Mor Gabriel Metropoliti tanık

NORVEÇ’ten, İsveç’ten, İsviçre’den geliyorlar, Şırnak İdil ilçesi, Sarıköy’e yerleşiyorlar. Doğdukları yere.

Orada bir köy var, uzakta, dün o uzak köylerden birinde farklı bir şenlik yaşanıyor. Yıllardır yurt dışında yaşayan Süryaniler, düzenlenen törenle, doğum yerleri Sarıköy’deki evlerine dönüyor.

80’li yıllardaki yüzyılın terörü, Sarıköy’de yaşayan Süryaniler’i de vuruyor. Onlar yaşadıkları toprakları terk etmek zorunda kalıyor. İdil’e bağlı bazı köyleri de, zaten devlet boşaltıyor.

AYNI AŞİRET

Oysa, Sarıköy ve çevre köylerde yaşayan Süryani ve Müslümanlar aynı aşiretin üyeleri.

Terör öncesinde, Paskalya, Noel, Bayram, birbirlerini kutlama günleri.

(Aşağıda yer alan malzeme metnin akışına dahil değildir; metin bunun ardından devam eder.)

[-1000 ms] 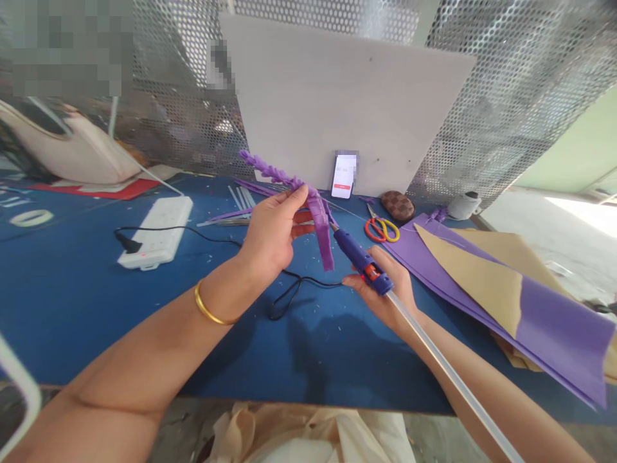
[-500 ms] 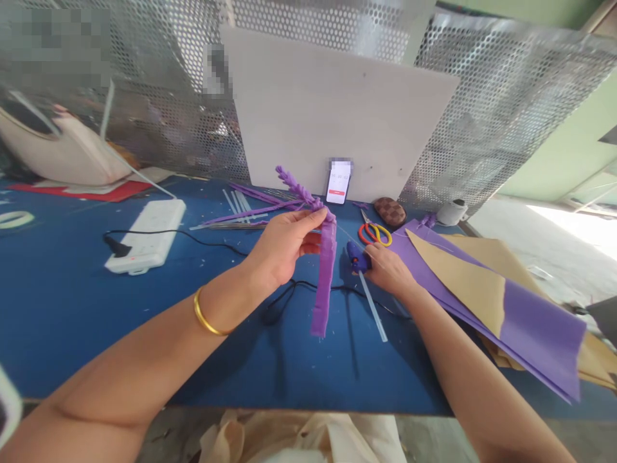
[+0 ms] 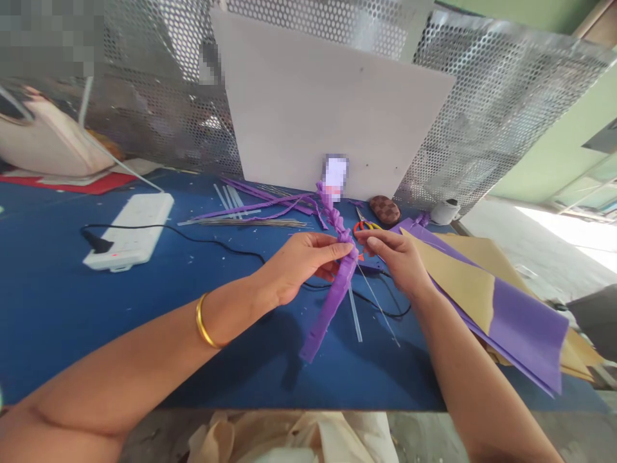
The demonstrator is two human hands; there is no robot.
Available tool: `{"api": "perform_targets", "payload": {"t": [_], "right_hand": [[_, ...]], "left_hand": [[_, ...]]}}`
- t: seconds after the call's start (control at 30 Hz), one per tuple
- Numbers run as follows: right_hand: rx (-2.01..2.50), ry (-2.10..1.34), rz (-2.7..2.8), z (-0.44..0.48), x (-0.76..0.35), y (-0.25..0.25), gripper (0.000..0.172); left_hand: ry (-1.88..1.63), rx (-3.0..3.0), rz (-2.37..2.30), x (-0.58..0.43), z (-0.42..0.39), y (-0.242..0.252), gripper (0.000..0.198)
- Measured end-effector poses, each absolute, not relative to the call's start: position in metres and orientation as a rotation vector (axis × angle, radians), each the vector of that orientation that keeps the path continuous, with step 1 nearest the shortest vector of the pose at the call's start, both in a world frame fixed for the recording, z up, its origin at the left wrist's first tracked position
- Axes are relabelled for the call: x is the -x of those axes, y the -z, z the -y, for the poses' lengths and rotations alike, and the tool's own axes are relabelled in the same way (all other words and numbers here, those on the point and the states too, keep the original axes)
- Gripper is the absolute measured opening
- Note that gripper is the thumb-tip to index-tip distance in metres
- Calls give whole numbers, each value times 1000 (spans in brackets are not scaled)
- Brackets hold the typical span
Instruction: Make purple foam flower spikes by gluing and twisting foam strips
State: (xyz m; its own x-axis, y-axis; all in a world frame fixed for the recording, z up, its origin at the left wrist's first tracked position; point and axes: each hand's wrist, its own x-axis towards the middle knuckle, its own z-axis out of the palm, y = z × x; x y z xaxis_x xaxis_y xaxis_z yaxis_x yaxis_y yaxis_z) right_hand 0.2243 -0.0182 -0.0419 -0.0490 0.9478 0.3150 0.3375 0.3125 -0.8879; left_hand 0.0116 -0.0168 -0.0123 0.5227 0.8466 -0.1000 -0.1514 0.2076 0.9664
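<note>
1. A blue table (image 3: 58, 308) spreads across my remote feed, a white board (image 3: 332, 96) standing upright at its far side.
2. Purple sheets (image 3: 525, 321), partly covered by tan paper (image 3: 453, 283), lie at right beyond the right forearm.
3. A white power strip (image 3: 132, 228) rests at left, a black plug (image 3: 99, 243) in its near end.
4. The left hand (image 3: 301, 263), a gold bangle (image 3: 205, 321) at its wrist, pinches a ruffled purple ribbon (image 3: 330, 312) between thumb and fingers.
5. The right hand (image 3: 400, 260) is at the ribbon's right edge, digits bent; I can't make out whether it grasps anything.
6. The ribbon is above the table, between the 2 hands, coiled end toward the board, flat tail slanting nearer.
7. A blue glue gun (image 3: 371, 265) lies behind the fingers, partly hidden.
8. Scissors (image 3: 370, 224), 1 handle red and 1 yellow, lie just beyond the right hand's fingertips.
9. A thin wire (image 3: 380, 308) slants from the ribbon toward near right.
</note>
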Motion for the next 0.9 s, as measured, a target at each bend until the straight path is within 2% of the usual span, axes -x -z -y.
{"api": "perform_targets", "payload": {"t": [0.13,0.23,0.4,0.57,0.9], "right_hand": [[991,-1224,1388,36,-205,37,27],[956,-1381,1298,40,-200,37,25],[892,-1429,1265,37,-202,35,21],[800,-1570,1265,34,-207,35,29],[725,-1552,1214,33,-208,36,25]], "left_hand": [[-679,-1234,-751,-18,22,22,20],[-665,-1238,-755,-20,23,27,20],[-661,-1215,-741,-21,24,28,22],[-641,-1150,-736,-21,26,26,21],[-516,-1159,-662,-16,23,23,23]]}}
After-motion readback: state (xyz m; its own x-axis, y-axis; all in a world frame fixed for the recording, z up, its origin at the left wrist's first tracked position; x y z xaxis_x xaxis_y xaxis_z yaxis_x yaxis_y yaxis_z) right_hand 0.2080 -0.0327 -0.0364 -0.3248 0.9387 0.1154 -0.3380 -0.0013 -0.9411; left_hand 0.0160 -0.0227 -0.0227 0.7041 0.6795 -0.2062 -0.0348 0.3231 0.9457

Sonra her şey bozuluyor.

Aradan onbeş, yirmi yıl geçiyor. Şırnak ve İdil eski huzuruna kavuşuyor. Süryaniler de köylerine dönme kararı alıyor. Köy, onların binlerce yıllık yerleşme yeri. Kiliseleri hálá duruyor ve kullanılıyor. Evleri de öyle.

İdil Kaymakamı Hasan Tanrıseven sevinçli:

‘Köyde altyapı hizmetleri tamam. Su, yol, elektrik var. Eskiden köyde 28 hane vardı, dün 8 hane döndü ve köy asıl sahiplerine iade edildi.’

ÖNCÜLER ORADA

Köye dönüş törenine bölgedeki üç Süryani kilisesinden biri olan, Mor Gabriel Metropoliti de katılıyor.

Herkes mutlu. Dönenler tarımla uğraşma kararında. Geldikleri yabancı ülkelerde emekli aylıkları var. Törende ‘biz öncü olarak geldik, diğer yakınlarımız da gelecek, dünyaya yeniden gelmiş gibiyiz’ derken, gözleri ışıldıyor.

FESTİVAL ZAMANI

8-10 Ekim’de İdil’de kültür festivali var.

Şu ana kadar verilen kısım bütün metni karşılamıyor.